Failure Manager

Failure Manager
Started in	02/2014
Description	Failure management framework
Maintainer(s)	galvedro and Hooray
Contributor(s)	galvedro
Status	Merged
Folders	$FG_ROOT/Nasal/FailureMgr; $FG_ROOT/Aircraft/Generic/Systems;
Topic branches:
fgdata	gitorious/fg/galvedros-fgdata/dev-failure-manager

Note Whenever possible, please refrain from modeling complex systems, like an FDM, autopilot or Route Manager with Nasal. This is primarily to help reduce Nasal overhead (especially GC overhead). It will also help to unify duplicated code. The FlightGear/SimGear code base already contains fairly generic and efficient systems and helpers, implemented in C++, that merely need to be better generalized and exposed to Nasal so that they can be used elsewhere. For example, this would enable Scripted AI Objects to use full FDM implementations and/or built-in route manager systems.
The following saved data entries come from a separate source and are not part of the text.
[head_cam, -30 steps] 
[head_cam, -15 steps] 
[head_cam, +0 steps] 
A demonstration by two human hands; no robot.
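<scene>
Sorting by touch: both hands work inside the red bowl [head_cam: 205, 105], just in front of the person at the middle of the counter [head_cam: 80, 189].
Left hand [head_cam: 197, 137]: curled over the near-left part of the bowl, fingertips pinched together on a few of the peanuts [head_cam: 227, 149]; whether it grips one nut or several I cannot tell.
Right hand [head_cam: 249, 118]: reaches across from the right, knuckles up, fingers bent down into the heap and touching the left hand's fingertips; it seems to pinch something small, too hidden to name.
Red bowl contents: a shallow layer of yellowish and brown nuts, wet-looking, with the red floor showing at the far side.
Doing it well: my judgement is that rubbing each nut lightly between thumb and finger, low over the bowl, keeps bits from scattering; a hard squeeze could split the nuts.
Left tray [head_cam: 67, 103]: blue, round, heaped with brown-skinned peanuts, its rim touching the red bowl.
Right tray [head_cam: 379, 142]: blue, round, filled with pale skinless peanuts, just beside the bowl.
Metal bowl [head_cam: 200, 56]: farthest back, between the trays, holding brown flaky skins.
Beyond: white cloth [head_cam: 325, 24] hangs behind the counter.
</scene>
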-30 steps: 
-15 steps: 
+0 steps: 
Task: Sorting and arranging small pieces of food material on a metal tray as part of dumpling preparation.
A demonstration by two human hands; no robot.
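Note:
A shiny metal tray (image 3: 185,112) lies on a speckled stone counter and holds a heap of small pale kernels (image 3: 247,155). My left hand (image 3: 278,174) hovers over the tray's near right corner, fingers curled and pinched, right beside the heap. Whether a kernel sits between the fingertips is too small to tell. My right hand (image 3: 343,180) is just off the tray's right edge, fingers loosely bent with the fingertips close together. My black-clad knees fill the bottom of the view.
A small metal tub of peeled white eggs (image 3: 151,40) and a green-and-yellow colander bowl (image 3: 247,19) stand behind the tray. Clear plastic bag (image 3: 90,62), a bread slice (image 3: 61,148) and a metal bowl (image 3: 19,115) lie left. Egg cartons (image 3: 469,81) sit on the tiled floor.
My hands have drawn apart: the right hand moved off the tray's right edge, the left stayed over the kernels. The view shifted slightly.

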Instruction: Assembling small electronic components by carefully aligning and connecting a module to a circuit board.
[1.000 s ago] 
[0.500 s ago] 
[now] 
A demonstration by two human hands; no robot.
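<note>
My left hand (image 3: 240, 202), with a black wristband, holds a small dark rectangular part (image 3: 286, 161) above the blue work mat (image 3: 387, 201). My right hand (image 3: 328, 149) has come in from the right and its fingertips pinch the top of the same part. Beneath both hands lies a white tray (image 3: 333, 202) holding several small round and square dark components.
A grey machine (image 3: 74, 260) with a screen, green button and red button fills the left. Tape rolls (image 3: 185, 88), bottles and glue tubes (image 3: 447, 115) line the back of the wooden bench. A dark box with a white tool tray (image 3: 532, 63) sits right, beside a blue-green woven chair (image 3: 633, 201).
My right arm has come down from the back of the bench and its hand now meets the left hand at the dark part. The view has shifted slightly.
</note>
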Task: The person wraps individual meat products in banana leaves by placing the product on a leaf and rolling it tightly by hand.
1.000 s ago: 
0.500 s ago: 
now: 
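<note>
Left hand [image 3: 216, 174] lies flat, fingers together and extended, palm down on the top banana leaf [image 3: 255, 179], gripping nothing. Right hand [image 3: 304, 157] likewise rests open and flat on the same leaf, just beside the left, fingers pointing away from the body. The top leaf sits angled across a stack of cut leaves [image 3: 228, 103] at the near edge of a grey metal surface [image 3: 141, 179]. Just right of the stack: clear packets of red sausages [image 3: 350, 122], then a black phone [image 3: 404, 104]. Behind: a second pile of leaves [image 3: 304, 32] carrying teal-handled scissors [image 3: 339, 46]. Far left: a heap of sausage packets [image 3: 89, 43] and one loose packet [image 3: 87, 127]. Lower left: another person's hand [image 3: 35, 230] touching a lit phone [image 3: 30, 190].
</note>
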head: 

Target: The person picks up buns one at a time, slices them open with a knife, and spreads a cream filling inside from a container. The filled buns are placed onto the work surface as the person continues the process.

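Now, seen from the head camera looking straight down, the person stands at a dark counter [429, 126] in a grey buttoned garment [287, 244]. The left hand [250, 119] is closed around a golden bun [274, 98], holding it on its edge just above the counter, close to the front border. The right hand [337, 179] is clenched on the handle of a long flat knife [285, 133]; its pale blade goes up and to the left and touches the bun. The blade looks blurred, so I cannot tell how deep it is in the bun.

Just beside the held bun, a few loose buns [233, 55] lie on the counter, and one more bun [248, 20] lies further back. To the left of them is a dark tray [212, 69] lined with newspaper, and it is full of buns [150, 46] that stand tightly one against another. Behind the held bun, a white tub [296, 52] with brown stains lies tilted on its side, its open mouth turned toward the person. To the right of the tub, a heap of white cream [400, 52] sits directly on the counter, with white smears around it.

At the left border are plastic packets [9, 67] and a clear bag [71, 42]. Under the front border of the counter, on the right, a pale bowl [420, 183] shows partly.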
Technically, this is also the correct approach, as it allows us to easily reuse existing code that is known to be stable and working correctly, .

For details on exposing these C++ systems to Nasal, please refer to Nasal/CppBind. If in doubt, please get in touch via the mailing list or the forum first.

Objective

Design a framework to unify and simplify failure simulation, both from the system modeler and end user perspective.

Status (12/2014)

A first stable version of the framework is available since 3.2. See the project sidebar for pointers to the code.
Necolatis is working on a more capable Canvas based GUI to replace the old one.
Galvedro is revising the architecture to support aircraft provided wear/damage/failure models.

Current Situation (3.1 and earlier)

All systems and most instruments implemented in the C++ core support basic failure simulation by means of a serviceable property. Generally, when this property is set to false, the system will stop updating itself. Some of these systems may support additional, more elaborate types of failures.

Other than this convention of using a serviceable property, there is no framework on the C++ side with regards to failure simulation. There is, however, a Nasal submodule that can generate random failures by taking user input from the GUI and controlling the relevant properties.

The approach is good, but the main problem is that the supported types of failures are hardcoded both in the Nasal module and the GUI.

Limitations

The GUI presents a fixed set of failures that can be simulated, regardless of what systems are actually implemented in the aricraft.
Aircraft can not add their own implemented failures to the set in a clean way.
Failures are considered boolean by the framework, i.e. either serviceable or not serviceable. There is no way to express intermediate states of failure.
Only random failures based on time or usage cycles are supported.
In general, the framework is not extensible.

Proposed improvements

The proposal is to maintain the current schemma of having a Nasal submodule dedicated to failure simulation, but overhaul it to overcome the limitations stated above. In order to accomplish that, we will raise its status to a full fledged Failure Manager.

Here are some desirable traits for the new module:

To start with, the failure manager should definitively _not_ implement any particular system failure by default, but provide the logic for managing random events or on demand failure mode activation.

It should also provide a subscription interface so aircraft systems can register their own failure modes. After all, only the aircraft "object" is really aware of what systems are being modeled.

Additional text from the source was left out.